Aim of the exercise: Among the entries that follow, the required portion opens with the line containing "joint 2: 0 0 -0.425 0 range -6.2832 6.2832" and closes with the line containing "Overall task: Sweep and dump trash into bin". Give that portion again exactly, and nothing else.
** Data for this exercise follows **
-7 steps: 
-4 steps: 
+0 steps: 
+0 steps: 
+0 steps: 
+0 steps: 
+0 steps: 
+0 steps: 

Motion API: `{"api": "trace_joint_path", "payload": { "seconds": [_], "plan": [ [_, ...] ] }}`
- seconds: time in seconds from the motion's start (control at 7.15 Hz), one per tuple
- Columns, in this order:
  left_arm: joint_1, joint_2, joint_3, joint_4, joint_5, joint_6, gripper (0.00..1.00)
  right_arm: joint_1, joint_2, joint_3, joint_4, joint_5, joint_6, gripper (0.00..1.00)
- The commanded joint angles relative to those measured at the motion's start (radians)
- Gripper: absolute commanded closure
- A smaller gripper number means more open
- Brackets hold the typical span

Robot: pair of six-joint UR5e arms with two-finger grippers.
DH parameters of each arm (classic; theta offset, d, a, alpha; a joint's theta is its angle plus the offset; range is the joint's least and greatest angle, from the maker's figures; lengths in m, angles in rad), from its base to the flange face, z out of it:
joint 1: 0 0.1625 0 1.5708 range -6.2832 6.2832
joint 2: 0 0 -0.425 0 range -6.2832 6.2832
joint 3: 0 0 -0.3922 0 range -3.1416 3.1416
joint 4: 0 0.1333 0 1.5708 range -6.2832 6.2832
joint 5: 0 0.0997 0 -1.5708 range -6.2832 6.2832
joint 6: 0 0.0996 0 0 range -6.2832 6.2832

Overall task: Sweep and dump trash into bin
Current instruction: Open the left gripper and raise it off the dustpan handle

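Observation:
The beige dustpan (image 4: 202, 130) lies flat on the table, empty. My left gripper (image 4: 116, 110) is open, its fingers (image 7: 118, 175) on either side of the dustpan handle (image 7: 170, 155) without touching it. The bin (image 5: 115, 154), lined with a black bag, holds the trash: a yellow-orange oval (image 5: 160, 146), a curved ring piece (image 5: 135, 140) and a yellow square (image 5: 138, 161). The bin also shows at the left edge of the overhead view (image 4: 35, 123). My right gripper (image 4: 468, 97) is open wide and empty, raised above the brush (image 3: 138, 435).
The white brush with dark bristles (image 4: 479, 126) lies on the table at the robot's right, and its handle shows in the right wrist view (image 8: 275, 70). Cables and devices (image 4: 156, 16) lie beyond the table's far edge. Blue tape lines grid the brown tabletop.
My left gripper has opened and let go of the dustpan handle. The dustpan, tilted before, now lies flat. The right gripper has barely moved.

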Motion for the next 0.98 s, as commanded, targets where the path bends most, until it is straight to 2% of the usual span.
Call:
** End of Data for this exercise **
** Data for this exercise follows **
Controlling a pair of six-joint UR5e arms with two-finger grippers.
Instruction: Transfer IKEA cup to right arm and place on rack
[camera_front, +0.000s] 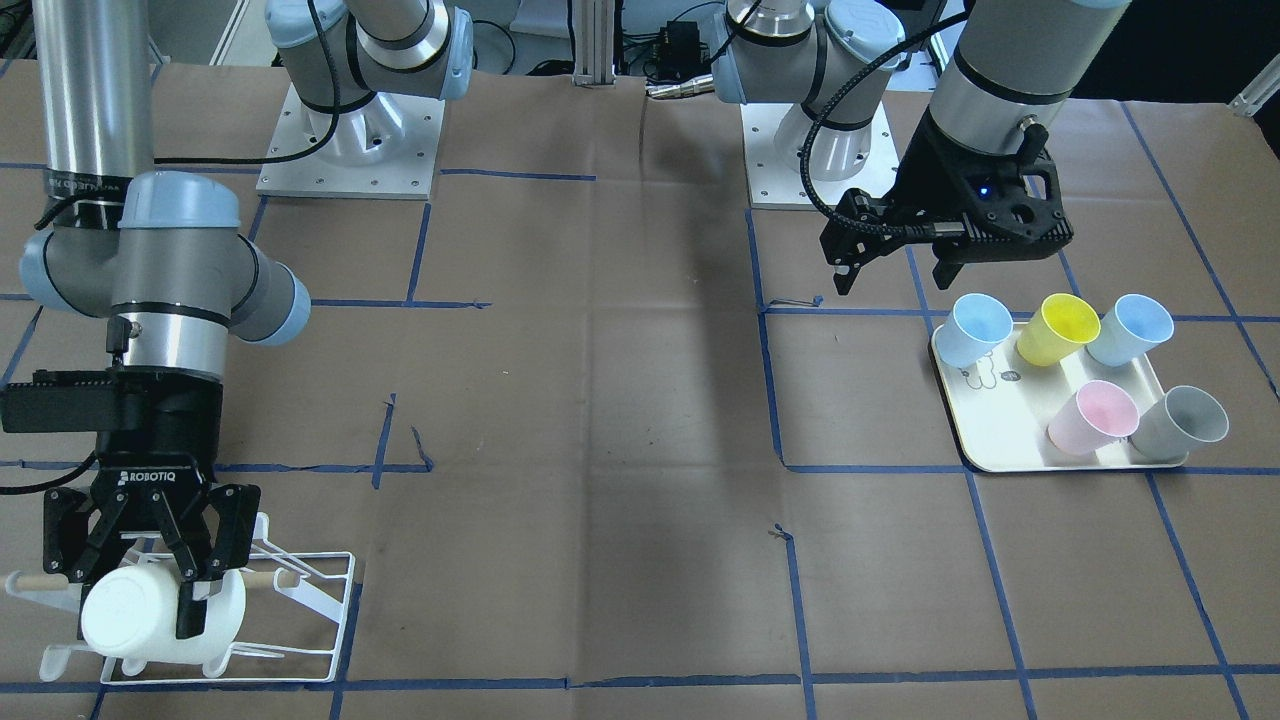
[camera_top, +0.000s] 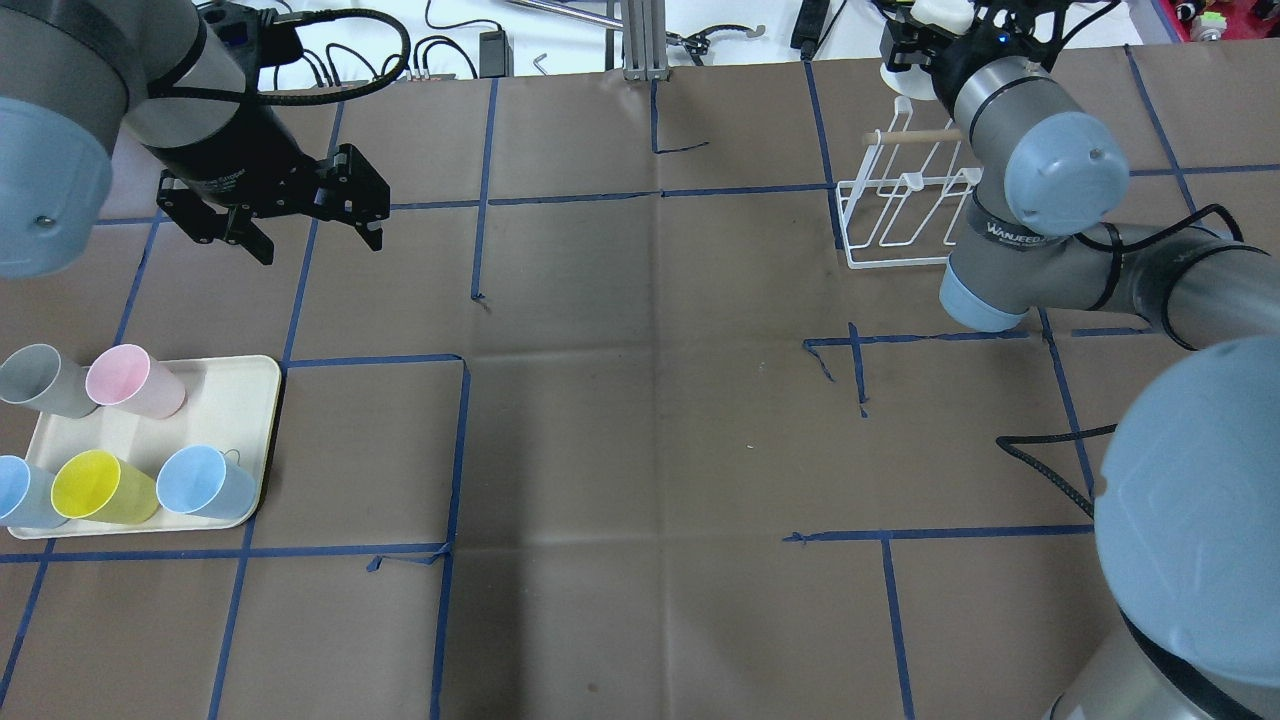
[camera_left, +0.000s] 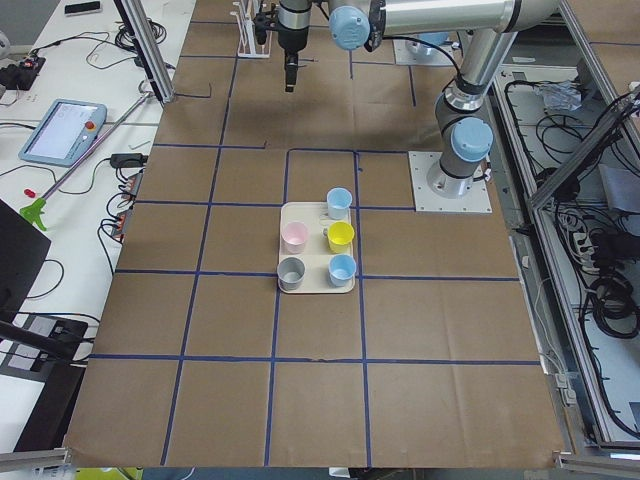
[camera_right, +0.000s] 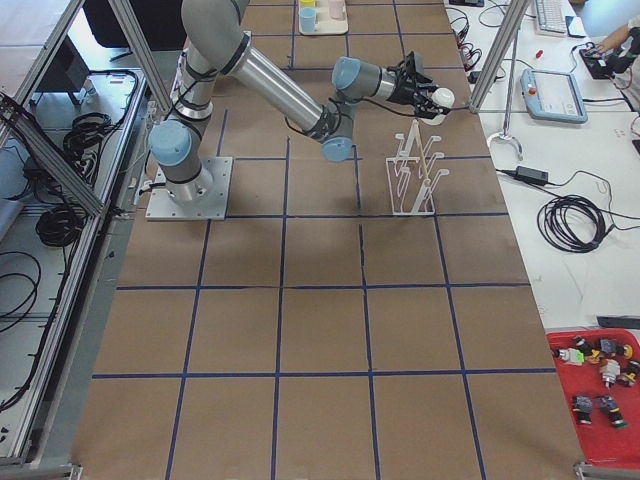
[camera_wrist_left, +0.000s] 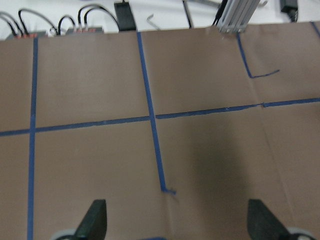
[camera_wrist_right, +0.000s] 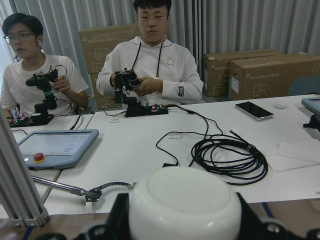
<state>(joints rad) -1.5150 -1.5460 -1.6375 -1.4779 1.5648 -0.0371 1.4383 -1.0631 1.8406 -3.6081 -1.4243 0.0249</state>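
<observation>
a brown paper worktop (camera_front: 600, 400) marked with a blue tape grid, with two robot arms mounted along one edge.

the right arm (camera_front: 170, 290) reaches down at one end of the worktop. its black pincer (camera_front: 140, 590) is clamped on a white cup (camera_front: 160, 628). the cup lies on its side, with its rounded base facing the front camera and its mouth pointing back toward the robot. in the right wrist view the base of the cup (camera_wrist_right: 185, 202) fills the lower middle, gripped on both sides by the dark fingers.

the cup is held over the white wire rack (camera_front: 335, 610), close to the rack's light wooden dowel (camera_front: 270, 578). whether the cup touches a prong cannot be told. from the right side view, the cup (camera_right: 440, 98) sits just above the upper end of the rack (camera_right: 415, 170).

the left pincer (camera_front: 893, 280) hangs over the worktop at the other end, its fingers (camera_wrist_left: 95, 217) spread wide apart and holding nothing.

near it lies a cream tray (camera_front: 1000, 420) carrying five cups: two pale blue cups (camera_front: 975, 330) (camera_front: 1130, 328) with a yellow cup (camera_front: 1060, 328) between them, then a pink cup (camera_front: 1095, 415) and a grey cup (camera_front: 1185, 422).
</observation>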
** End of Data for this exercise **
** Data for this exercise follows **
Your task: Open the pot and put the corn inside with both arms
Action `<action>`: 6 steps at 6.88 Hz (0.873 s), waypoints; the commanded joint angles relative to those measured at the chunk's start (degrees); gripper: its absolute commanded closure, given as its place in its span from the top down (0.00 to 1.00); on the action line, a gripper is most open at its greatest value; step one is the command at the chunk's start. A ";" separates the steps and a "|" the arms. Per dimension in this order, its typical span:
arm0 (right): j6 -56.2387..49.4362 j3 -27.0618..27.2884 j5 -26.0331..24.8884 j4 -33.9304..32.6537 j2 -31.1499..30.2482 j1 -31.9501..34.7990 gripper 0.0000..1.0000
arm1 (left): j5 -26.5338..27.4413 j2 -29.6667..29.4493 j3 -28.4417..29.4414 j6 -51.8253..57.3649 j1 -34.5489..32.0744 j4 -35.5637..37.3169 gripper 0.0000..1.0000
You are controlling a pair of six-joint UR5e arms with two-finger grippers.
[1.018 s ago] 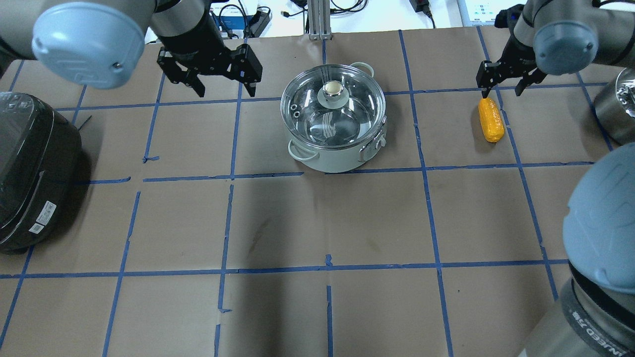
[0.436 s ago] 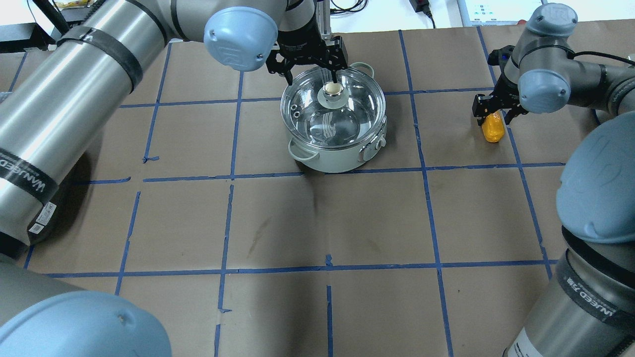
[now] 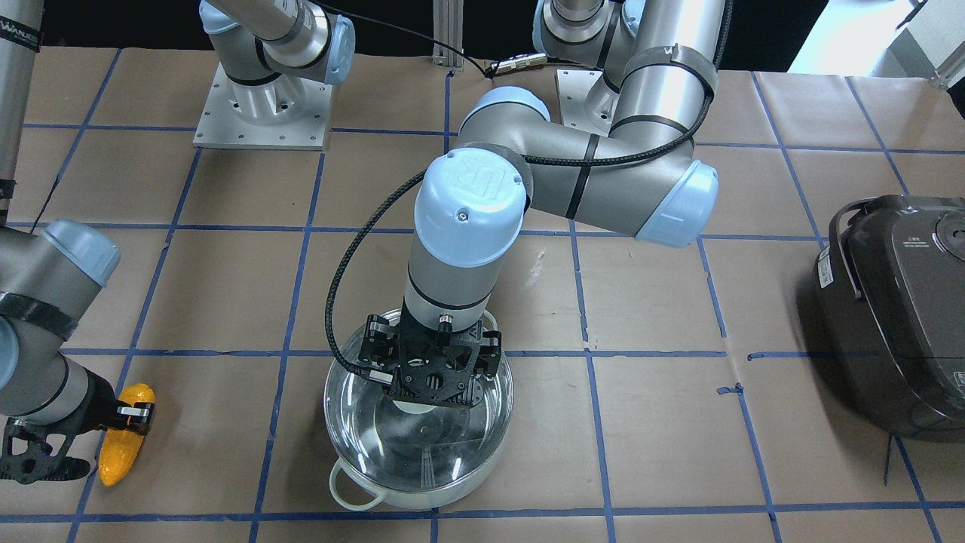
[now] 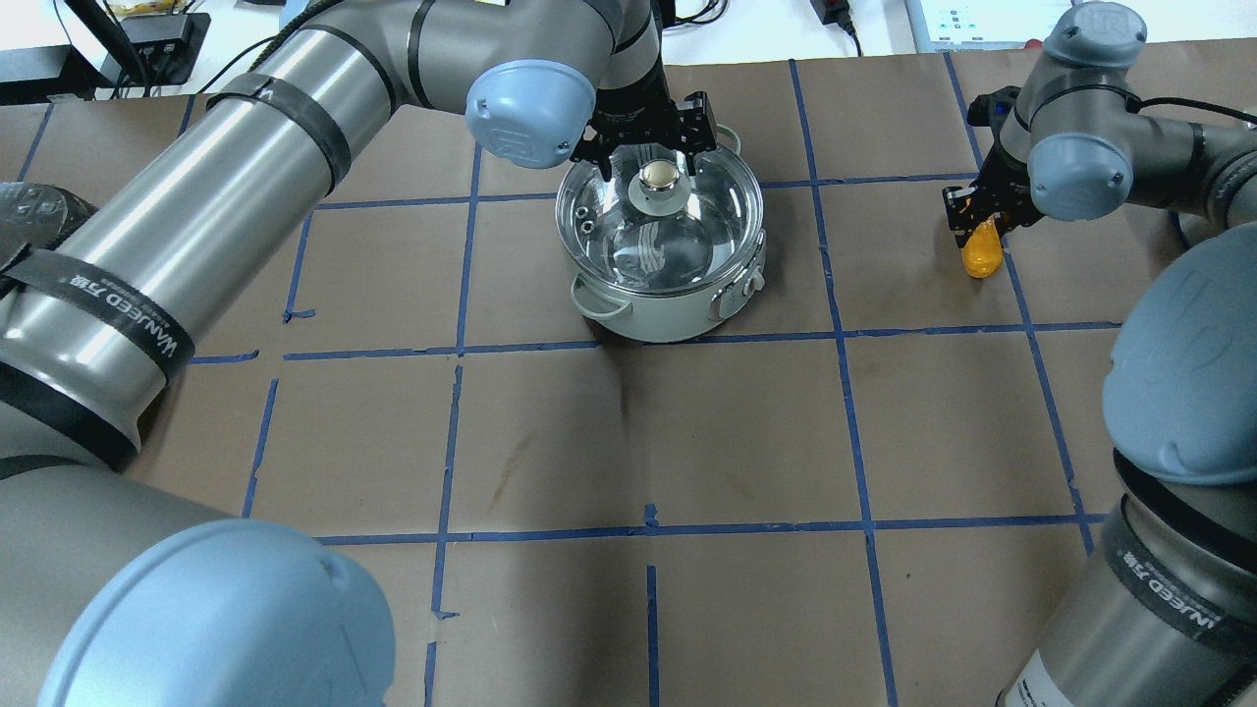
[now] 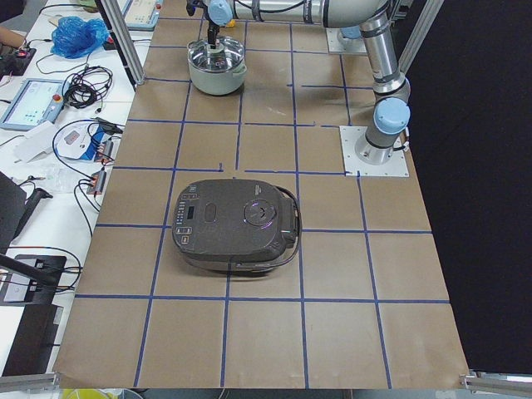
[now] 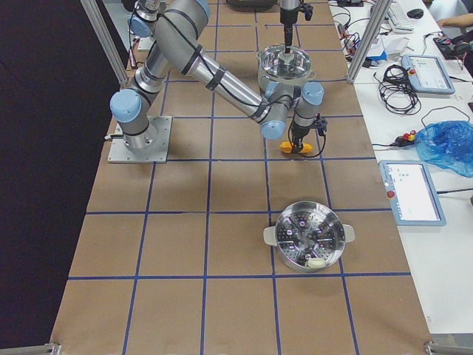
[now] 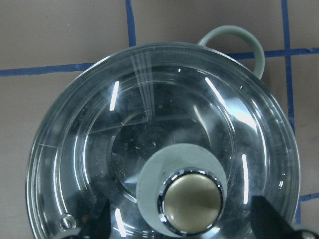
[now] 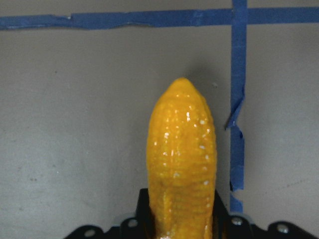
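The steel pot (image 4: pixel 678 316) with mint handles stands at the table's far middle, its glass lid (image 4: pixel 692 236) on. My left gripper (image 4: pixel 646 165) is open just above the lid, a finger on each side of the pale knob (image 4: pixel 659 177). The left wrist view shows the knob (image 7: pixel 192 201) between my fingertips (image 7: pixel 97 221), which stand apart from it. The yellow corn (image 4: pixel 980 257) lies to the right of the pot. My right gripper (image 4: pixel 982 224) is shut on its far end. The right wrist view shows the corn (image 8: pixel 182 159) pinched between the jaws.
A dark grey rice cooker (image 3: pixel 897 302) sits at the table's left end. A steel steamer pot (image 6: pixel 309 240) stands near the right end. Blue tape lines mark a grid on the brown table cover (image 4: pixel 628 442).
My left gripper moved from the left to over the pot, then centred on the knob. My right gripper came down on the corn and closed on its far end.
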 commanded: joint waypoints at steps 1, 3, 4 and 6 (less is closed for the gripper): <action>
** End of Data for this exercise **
Result:
joint 2: 0 0 -0.425 0 range -6.2832 6.2832
joint 3: 0 0 -0.3922 0 range -3.1416 3.1416
joint 4: 0 0.1333 0 1.5708 range -6.2832 6.2832
joint 5: 0 0.0997 0 -1.5708 range -6.2832 6.2832
joint 6: 0 0.0996 0 0 range -6.2832 6.2832

Overall task: Sweep and dump trash into bin

This concludes the answer to the exercise.